Весьма показательна здесь новелла «Вылазка в действительность» (1932) – на мой взгляд, одна из лучших в сборнике. В ней варьируется базовая сюжетная схема большинства довоенных романов писателя: простодушного, не искушенного в жизни молодого человека внезапно затягивает вихрь головокружительных приключений; после целого ряда нелепых недоразумений, курьезных происшествий и трагифарсовых ситуаций он так же неожиданно возвращается в исходное положение, приобретя горький жизненный опыт и осознав жестокие законы абсурдного мира, в котором царят алчность и предательство. В новелле роль добродетельного простака поручена начинающему литератору Саймону Ленту. Взбалмошный и невежественный киномагнат заказывает ему сценарий по «Гамлету», которого нужно подогнать под незамысловатые вкусы широкой публики: Шекспира предлагается «перевести на нормальный язык», королеву Гертруду – выбросить из сценария, так как «она тормозит события», а само действие трагедии – перенести в Шотландию, подключив к делу «горцев в юбках и сцену-другую со сборищем клана».

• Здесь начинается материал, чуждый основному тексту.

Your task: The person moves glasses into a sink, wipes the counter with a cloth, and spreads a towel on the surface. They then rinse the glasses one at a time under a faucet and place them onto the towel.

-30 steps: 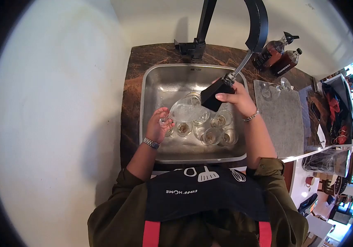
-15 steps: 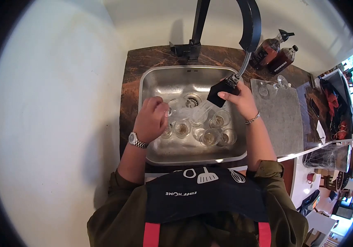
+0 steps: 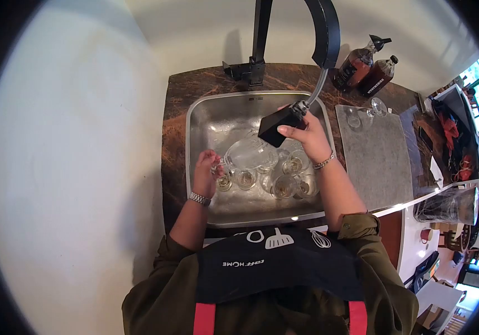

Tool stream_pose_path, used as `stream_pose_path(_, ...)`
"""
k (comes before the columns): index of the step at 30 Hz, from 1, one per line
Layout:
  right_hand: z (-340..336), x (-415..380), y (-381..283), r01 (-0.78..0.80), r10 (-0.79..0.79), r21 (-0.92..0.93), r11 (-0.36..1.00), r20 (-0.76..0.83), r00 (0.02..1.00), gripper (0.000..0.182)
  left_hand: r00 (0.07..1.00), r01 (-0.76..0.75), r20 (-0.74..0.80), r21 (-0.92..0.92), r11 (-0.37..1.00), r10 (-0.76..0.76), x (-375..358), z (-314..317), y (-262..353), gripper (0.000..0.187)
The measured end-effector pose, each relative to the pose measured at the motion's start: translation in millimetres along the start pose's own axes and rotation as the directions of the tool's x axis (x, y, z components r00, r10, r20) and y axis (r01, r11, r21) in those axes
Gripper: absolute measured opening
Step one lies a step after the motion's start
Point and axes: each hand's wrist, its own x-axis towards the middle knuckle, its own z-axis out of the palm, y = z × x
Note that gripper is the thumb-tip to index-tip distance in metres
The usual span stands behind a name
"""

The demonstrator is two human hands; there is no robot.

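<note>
My right hand (image 3: 305, 135) is wrapped around the black pull-out faucet sprayer (image 3: 276, 127), which points down and left over the steel sink (image 3: 256, 213). My left hand (image 3: 206, 169) is closed on the foot end of a clear stemmed glass (image 3: 246, 154). That glass lies tipped sideways, its bowl under the sprayer, and water runs at it. Below and beside it, several more clear glasses, such as one stemmed glass (image 3: 284, 186), stand in the sink. The drain is mostly hidden behind the held glass and the sprayer.
A black faucet (image 3: 257, 71) arches over the back of the sink. Right of it stand two dark red bottles (image 3: 354, 68), one with a black pump top. A clear stemmed glass (image 3: 378, 106) lies on the grey mat (image 3: 374, 156). A white wall (image 3: 72, 167) borders the left.
My left hand has moved down and turned, bringing the held glass into a sideways tilt under the sprayer. The sprayer and my right hand have shifted slightly left.
</note>
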Motion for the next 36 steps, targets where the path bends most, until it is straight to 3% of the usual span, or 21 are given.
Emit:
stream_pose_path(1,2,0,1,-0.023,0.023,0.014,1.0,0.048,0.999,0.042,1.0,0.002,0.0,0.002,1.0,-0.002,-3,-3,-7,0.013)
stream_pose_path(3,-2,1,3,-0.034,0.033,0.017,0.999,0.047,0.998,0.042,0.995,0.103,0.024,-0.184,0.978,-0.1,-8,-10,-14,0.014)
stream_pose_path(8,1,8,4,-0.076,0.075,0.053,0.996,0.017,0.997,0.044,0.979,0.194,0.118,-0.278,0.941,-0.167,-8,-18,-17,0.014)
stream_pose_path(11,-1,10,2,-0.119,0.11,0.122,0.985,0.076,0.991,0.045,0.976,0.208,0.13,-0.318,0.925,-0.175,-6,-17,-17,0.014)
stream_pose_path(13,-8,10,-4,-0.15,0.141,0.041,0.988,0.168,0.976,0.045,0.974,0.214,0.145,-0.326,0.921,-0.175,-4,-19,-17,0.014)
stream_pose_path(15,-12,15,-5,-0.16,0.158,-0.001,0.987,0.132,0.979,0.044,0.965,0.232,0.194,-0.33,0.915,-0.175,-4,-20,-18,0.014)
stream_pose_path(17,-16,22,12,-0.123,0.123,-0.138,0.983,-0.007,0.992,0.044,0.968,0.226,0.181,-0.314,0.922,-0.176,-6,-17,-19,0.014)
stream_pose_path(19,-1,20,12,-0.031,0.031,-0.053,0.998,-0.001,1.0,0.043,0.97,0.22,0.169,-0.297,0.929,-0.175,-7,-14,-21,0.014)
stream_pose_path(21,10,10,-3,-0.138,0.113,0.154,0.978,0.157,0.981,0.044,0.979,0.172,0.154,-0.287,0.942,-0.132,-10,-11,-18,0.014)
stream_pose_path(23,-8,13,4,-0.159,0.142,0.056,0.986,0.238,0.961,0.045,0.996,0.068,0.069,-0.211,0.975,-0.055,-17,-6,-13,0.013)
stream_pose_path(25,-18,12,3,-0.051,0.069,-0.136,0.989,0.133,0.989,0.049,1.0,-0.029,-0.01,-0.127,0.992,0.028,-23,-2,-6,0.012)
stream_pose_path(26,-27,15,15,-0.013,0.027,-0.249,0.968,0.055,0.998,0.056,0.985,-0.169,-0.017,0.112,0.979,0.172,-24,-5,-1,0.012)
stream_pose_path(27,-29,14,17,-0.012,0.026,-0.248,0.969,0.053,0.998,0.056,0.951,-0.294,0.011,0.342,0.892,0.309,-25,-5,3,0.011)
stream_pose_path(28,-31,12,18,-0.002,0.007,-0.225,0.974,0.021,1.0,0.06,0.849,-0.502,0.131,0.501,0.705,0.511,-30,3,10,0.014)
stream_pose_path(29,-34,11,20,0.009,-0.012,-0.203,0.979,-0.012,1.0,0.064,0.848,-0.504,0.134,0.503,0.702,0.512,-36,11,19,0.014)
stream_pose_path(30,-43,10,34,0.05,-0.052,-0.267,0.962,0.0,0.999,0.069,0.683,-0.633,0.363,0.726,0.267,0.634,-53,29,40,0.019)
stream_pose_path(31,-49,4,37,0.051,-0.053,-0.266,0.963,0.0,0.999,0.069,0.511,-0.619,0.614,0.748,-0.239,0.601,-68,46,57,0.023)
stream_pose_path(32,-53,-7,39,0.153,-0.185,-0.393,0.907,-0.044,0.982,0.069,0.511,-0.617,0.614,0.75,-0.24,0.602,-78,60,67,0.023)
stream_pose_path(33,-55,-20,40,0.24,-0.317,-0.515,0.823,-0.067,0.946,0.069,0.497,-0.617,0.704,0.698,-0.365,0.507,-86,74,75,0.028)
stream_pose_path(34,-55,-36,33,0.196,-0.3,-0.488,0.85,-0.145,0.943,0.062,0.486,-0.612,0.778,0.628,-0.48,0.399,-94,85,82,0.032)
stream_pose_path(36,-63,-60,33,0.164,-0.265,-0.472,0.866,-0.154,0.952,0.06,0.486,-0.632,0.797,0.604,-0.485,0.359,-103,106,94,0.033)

Еще крепче связаны с романами другие short stories Ивлина Во. Рассказ «Из жизни благородного семейства» (1927), в котором выгнанный из Оксфорда герой-повествователь устраивается воспитателем юного отпрыска аристократического семейства, тематически близок «Упадку и разрушению» (1929). (Характерно, что повествование, едва набрав обороты, внезапно обрывается, а повествователь сетует на Природу, которая, «совсем как ленивый писатель, вдруг резко закругляется, сводя к короткому рассказу всё, что изначально предполагала сделать экспозицией романа».) «Происшествие в Азании» (1932) можно считать сателлитом «Черной напасти» (1932): события здесь разворачиваются в одной и той же вымышленной восточноафриканской стране; «Поклонник Диккенса» (1933) почти без изменений вошел в роман «Пригоршня праха» (1934); а в рассказе «Бэзил Сил опять на коне, или Возвращение повесы» (1963) нашему вниманию предлагается один из самых ярких и обаятельных антигероев раннего Во: постаревший, обрюзгший, утративший былую прыть пройдоха из «Черной напасти» и «Не жалейте флагов» (1942). Тут же мы встречаем еще одного персонажа, фигурировавшего в довоенных романах Во, – Марго Метроленд. Изысканная прожигательница жизни и неутомимая сердцеедка из «Упадка и разрушения» предстает перед нами съежившейся старушкой, доживающей свой век у экрана телевизора.